A scan of the most appalling reality shows of the past year may be cause for dismay, but people who work in the genre note another side to the spectrum.
“I think there’s a lot of redeeming reality television out there,” said Jason Carbone, founder of the production company Good Clean Fun and executive producer of shows like Tia & Tamera on the Style Network. “I think that it’s probably not as loud as some of the shows.”
Carbone suggested that, like every type of television, reality TV has cycles, with current trends perhaps influenced by viewers’ need to forget the economy. “They like to feel better about their own lives,” he said, “and reality TV offers up a lot of people whose lives are far worse than our own.”

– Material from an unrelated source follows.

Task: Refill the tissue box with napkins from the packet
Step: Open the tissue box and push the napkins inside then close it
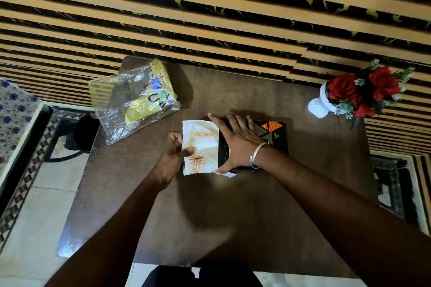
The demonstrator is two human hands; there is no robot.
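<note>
Both forearms stretched forward over the brown worktop (pixel 233 205), meeting near its middle. Left hand (pixel 172 158) curled, its grip pinching the left edge of a white napkin stack (pixel 201 147) with orange print, thumb on top. Right hand (pixel 238 142) spread flat, palm down, on the black tissue box (pixel 275 133), fingers splayed toward the far edge, thumb at the near side, grip open; napkins touching the box's left end. Opened packet (pixel 137 98) lying crumpled at the far-left corner. Vase of red roses (pixel 356 93) at the far-right corner.
</note>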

So we may be at a particularly deplorable point in the pendulum-swing at the moment. Also driving the seeming epidemic of drivel is the ever-expanding maw of airtime that has to be filled and the need to hook an audience with a quick, easily grasped gimmick lest it move on to another channel.
“We don’t have the luxury of a long sell,” Marc Juris, executive vice president and chief operating officer of truTV, said in a telephone interview. “Everything’s a headline sell. That has pushed a lot of people into the headline without the story.”
A good reality show, he said, is made up of the same elements as a good scripted show: strong characters, compelling story lines. Some producers forget that in the rush to fill the schedule, which is why he tends to demand multiple episodes of a prospective show.
“Anyone can make a good pilot; I want to see two, three, four,” he said. “Just to say, `I have a transgender pawnbroker,’ that might be interesting, but do we like this character?”
A lot of lousy shows will end up on the air nonetheless, just as there are plenty of lousy paintings, pop songs or any other kind of creative work.
“There is always more bad than good,” Juris said. “You need a lot of volume to get anything good.”
Carbone lamented that shows these days are shaped largely by the profit motive rather than by some individual’s vision; every network wants to have a better quarter than the one before. “I am being continually asked, `I want bigger, louder, crazier characters,’ ” he said. “I’m not sure how much bigger, louder, crazier we can get.”
Which leads to the ultimate reality-TV question, the one raised by Kaufman’s novel and by the extremes of 2012’s programs: Are there places this genre will never go?
“I hope so,” Carbone said. “I don’t ever want to see a stoning or a hanging or anything involving death. But if you had told me when I was a little boy that someone could go on a television show and two hours later marry a millionaire, I would have told you you were nuts.”